Historically the Buffalo River had a river spawning population of walleye. However, by the early 1900's, the river had become too polluted to support any viable fishery. Heavy industry along and dredging of the lower river destroyed much of the suitable spawning habitat. In recent years, the pollution has been abated and the water quality is much improved. It is believed that fish can reach the suitable spawning habitat further upstream. The Restoration Project includes construction of a walleye-rearing pond on Erie County property adjacent to the river. Walleye will be raised in this pond by volunteer labor and with DEC supervision. When ready the fingerlings will be released directly in to the river, this will reduce transport injury to the fish. Water from the river will be used in the pond to increase the potential for imprinting.

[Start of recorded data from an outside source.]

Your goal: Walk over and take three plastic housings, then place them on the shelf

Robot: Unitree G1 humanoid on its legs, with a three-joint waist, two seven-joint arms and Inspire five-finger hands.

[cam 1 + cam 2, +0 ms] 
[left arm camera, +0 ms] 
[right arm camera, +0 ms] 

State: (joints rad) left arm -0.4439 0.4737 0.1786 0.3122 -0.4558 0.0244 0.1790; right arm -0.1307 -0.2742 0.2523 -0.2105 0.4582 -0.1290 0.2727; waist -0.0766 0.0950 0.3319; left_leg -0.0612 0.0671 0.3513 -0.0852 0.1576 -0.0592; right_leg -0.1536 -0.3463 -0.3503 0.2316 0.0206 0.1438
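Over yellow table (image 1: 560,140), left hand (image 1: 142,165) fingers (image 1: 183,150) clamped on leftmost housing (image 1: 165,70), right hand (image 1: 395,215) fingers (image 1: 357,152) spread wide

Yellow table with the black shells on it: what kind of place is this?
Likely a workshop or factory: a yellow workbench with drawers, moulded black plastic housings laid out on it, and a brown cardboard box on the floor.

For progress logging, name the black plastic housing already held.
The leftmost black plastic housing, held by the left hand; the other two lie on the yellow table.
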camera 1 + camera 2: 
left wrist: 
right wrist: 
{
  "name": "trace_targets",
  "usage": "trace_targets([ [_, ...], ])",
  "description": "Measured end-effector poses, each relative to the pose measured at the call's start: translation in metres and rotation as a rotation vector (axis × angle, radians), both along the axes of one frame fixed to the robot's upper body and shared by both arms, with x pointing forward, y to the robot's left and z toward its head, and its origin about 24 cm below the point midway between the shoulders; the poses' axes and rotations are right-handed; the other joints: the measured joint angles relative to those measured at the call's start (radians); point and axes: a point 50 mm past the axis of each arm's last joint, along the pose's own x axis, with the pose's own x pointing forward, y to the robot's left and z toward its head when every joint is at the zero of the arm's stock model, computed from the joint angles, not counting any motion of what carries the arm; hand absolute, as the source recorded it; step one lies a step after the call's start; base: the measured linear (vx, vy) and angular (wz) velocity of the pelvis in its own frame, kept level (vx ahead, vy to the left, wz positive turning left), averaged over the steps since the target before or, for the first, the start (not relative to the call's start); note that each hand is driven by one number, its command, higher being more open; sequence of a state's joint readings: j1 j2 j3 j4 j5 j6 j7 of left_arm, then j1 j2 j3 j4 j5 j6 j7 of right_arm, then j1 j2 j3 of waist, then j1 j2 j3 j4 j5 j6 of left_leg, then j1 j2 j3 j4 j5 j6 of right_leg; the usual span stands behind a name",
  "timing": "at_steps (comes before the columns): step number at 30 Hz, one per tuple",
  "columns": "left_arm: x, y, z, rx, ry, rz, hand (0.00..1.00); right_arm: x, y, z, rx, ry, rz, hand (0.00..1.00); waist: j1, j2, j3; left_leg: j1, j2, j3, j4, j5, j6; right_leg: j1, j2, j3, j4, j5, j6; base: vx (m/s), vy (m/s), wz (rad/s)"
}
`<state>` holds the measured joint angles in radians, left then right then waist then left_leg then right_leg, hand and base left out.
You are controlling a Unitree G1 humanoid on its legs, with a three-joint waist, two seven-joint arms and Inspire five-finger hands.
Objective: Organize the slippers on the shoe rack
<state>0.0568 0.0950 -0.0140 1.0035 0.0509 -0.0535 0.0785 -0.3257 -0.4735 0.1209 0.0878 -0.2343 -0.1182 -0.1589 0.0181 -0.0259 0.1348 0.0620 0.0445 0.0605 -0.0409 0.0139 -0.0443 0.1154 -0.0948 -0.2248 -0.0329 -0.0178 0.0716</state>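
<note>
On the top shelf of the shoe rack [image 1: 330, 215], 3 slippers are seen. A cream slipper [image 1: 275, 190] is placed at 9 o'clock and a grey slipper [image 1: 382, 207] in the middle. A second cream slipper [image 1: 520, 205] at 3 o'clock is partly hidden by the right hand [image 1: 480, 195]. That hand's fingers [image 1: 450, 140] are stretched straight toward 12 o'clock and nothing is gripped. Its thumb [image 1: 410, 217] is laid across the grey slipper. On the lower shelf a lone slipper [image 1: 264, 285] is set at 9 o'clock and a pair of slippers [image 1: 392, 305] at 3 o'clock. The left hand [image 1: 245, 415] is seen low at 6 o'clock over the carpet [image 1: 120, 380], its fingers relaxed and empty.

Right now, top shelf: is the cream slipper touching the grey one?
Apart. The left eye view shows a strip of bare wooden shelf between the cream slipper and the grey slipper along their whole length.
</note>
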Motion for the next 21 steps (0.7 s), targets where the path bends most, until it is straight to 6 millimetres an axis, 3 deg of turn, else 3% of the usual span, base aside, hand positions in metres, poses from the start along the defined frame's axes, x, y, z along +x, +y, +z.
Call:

Success is not guaranteed for this project there will be a lot of work in the future. However, the team and all involved are very optimistic.


Paul McKeown, Supervisor of Fisheries NYS DEC, (left) and Gerald Mikol, DEC Region 9 Director on hand for the walleye release.


Eric Defries, DEC Biologist from the Chautauqua Hatchery getting the first pail of walleye to release.

The first bucket of walleye fingerlings released into the Buffalo River, the restoration has begun!

Released! Live long and prosper and y'all come back now!